In den letzten Jahren war es beinahe zur Tradition geworden, dass sich die Autohersteller gegenseitig mit ihren Fünf-Sterne-Resultaten aus dem EuroNCAP-Crashtest überboten. Doch mit Beginn des Jahres 2010 hat die europäische Prüforganisation die Anforderungen verschärft, was sich in den neuesten Resultaten niederschlägt.

Fünf Sterne für Toyota
So muss ein Fünf-Sterne-Kandidat beim Insassenschutz mindestens 80 Prozent (Erwachsene) und 75 Prozent (Kinder) erhalten. Beim Fußgängerschutz stieg die Messlatte von bislang 25 auf nun 40 Prozent. Im aktuellen EuroNCAP-Test erzielte lediglich der Toyota Verso die Bestmarke, unter anderem wegen eines Werts von 69 Prozent beim Fußgängerschutz. Schlusslicht ist der Citroën Nemo Multispace mit insgesamt drei Sternen. Speziell das Fehlen von Vorhang-Airbags und eines ESP sorgte für die schlechte Bewertung.

Schwächen im Mittelfekd
Drei der fünf Probanden zogen sich mit soliden vier Sternen aus der Affäre. Im Seat Exeo, der auf dem alten Audi A4 basiert, stellt das harte Armaturenbrett trotz Knieairbag eine Gefahr für die Knie und Oberschenkel der Insassen dar.

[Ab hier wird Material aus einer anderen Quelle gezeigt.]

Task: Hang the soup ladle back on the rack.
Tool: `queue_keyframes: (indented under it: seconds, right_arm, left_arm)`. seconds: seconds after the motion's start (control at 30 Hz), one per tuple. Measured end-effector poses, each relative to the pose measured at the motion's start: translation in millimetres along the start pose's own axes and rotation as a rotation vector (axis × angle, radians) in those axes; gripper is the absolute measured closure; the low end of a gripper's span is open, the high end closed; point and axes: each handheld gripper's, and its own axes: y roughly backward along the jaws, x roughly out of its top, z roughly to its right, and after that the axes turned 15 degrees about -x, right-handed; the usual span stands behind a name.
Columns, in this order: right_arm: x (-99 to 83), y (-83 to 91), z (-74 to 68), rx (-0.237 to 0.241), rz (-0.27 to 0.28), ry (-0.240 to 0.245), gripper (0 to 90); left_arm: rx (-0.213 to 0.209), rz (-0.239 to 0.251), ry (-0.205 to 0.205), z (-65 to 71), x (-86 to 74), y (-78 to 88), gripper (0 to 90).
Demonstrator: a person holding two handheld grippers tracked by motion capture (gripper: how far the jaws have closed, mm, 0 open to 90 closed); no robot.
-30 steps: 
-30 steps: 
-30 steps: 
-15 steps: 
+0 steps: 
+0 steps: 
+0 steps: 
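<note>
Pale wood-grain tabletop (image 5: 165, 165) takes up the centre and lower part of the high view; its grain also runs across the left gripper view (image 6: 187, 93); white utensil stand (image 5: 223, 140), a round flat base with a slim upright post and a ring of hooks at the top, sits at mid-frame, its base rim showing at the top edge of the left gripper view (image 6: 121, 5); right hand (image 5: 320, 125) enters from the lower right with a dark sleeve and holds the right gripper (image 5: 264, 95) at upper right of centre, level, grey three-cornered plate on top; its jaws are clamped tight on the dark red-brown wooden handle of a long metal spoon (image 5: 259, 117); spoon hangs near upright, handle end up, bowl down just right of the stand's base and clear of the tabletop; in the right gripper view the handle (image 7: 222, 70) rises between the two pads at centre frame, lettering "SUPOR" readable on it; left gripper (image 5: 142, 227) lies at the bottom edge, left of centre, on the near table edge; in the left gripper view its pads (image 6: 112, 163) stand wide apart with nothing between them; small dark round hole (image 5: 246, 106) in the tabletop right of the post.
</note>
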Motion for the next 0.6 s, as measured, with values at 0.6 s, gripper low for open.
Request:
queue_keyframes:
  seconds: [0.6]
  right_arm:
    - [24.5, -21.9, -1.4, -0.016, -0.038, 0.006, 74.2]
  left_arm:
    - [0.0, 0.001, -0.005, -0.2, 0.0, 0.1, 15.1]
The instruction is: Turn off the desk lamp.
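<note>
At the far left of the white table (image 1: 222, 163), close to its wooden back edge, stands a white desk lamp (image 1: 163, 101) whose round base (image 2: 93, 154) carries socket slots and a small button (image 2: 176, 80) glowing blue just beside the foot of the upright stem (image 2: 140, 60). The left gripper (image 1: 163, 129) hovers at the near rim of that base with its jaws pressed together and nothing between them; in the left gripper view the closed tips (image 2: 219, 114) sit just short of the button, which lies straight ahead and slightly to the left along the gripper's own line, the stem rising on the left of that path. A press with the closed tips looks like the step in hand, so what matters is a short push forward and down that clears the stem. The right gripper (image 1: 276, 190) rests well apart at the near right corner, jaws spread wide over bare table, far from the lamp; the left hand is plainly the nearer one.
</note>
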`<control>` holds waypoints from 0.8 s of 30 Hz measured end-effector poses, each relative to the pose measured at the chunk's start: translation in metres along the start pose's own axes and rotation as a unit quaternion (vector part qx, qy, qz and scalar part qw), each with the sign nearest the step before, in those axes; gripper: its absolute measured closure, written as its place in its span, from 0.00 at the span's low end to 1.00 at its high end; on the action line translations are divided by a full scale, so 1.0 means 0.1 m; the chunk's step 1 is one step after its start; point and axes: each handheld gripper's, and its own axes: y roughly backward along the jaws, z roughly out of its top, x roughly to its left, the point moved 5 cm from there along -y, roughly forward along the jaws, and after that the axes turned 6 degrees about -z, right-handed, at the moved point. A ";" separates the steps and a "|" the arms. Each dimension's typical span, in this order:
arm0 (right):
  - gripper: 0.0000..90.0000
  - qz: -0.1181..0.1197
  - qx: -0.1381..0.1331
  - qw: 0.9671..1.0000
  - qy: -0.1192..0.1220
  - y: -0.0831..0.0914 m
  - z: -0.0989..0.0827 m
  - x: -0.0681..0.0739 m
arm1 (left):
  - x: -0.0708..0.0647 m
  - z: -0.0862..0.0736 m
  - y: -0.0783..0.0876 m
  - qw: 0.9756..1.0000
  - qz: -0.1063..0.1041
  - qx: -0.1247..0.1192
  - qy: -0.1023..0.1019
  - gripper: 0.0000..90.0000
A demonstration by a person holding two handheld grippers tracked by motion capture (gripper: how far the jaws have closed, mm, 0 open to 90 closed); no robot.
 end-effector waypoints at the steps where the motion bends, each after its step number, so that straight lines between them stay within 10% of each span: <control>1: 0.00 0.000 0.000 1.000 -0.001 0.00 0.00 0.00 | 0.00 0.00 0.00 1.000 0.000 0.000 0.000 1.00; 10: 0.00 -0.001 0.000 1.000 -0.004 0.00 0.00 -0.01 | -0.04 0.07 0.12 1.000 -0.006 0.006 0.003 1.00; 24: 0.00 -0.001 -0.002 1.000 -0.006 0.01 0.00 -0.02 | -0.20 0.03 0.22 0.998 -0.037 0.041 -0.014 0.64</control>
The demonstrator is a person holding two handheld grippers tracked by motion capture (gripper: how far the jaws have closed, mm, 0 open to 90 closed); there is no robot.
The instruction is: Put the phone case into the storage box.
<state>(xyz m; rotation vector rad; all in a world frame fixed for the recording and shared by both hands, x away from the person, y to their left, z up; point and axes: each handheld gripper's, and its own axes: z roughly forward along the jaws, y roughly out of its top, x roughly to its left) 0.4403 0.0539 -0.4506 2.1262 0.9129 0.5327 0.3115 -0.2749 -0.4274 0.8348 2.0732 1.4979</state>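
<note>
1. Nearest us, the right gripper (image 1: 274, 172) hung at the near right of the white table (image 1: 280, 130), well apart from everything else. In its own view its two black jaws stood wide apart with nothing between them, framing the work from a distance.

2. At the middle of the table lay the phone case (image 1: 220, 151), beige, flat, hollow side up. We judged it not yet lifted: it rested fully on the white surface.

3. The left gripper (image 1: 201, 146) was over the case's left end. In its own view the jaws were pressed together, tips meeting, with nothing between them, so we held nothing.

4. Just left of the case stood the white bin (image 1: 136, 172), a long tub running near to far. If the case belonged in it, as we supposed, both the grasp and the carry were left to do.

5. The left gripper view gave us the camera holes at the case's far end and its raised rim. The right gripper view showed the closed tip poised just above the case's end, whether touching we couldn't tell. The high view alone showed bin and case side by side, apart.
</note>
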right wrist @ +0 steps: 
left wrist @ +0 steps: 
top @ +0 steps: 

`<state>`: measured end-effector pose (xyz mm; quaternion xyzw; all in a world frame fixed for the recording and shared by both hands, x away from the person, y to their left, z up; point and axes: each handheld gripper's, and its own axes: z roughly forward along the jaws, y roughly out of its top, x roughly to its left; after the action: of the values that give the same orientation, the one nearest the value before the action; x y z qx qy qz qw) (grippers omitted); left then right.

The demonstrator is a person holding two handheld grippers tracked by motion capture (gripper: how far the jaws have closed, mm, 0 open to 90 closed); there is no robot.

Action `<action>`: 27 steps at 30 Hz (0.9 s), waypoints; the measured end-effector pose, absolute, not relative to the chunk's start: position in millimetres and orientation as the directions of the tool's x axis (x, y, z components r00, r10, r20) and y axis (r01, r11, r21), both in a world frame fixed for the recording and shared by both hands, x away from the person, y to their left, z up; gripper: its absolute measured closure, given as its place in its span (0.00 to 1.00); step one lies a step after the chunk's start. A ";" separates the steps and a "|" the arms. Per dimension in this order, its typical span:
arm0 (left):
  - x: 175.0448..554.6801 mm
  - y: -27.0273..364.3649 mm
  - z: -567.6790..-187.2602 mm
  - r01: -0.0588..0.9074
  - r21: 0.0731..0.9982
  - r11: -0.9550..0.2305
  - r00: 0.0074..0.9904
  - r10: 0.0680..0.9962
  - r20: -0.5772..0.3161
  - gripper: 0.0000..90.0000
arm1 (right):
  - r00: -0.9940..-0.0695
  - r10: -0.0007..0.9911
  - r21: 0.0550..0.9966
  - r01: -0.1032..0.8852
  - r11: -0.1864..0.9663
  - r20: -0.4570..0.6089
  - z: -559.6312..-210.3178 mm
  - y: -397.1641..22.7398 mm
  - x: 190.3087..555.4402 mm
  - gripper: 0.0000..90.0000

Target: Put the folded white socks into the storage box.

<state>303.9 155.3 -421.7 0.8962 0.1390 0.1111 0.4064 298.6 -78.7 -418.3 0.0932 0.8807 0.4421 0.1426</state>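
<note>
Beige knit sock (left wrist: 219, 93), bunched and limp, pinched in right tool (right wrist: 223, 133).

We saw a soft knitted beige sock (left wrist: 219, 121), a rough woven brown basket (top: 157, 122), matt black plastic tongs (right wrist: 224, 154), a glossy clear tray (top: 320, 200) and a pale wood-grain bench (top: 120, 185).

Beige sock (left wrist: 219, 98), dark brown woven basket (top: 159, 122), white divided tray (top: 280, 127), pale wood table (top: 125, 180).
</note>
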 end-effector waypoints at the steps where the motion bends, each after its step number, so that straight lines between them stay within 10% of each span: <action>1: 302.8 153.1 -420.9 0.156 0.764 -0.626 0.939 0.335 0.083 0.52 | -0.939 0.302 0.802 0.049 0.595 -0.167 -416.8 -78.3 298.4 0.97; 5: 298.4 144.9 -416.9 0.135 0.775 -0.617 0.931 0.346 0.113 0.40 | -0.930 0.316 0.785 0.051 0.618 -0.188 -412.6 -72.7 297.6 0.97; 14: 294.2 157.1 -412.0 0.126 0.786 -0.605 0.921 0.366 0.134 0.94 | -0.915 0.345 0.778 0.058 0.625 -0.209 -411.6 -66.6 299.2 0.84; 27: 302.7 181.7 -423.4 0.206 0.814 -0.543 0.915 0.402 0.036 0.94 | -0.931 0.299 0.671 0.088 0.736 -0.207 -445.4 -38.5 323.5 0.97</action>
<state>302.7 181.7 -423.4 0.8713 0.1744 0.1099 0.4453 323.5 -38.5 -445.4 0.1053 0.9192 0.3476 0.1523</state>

Der Nissan Cube büßt Punkte beim Insassenschutz für Kinder im Fall eines Frontalaufpralls ein, ein Wert von 64 Prozent verhindert ein besseres Abschneiden. Der Kia Venga verliert Punkte durch ein Problem beim Frontalcrash: Im Test wurde der Fahrergurt durch die Sitzschiene teilweise eingeschnitten. Kia arbeitet laut EuroNCAP bereits an einer Lösung.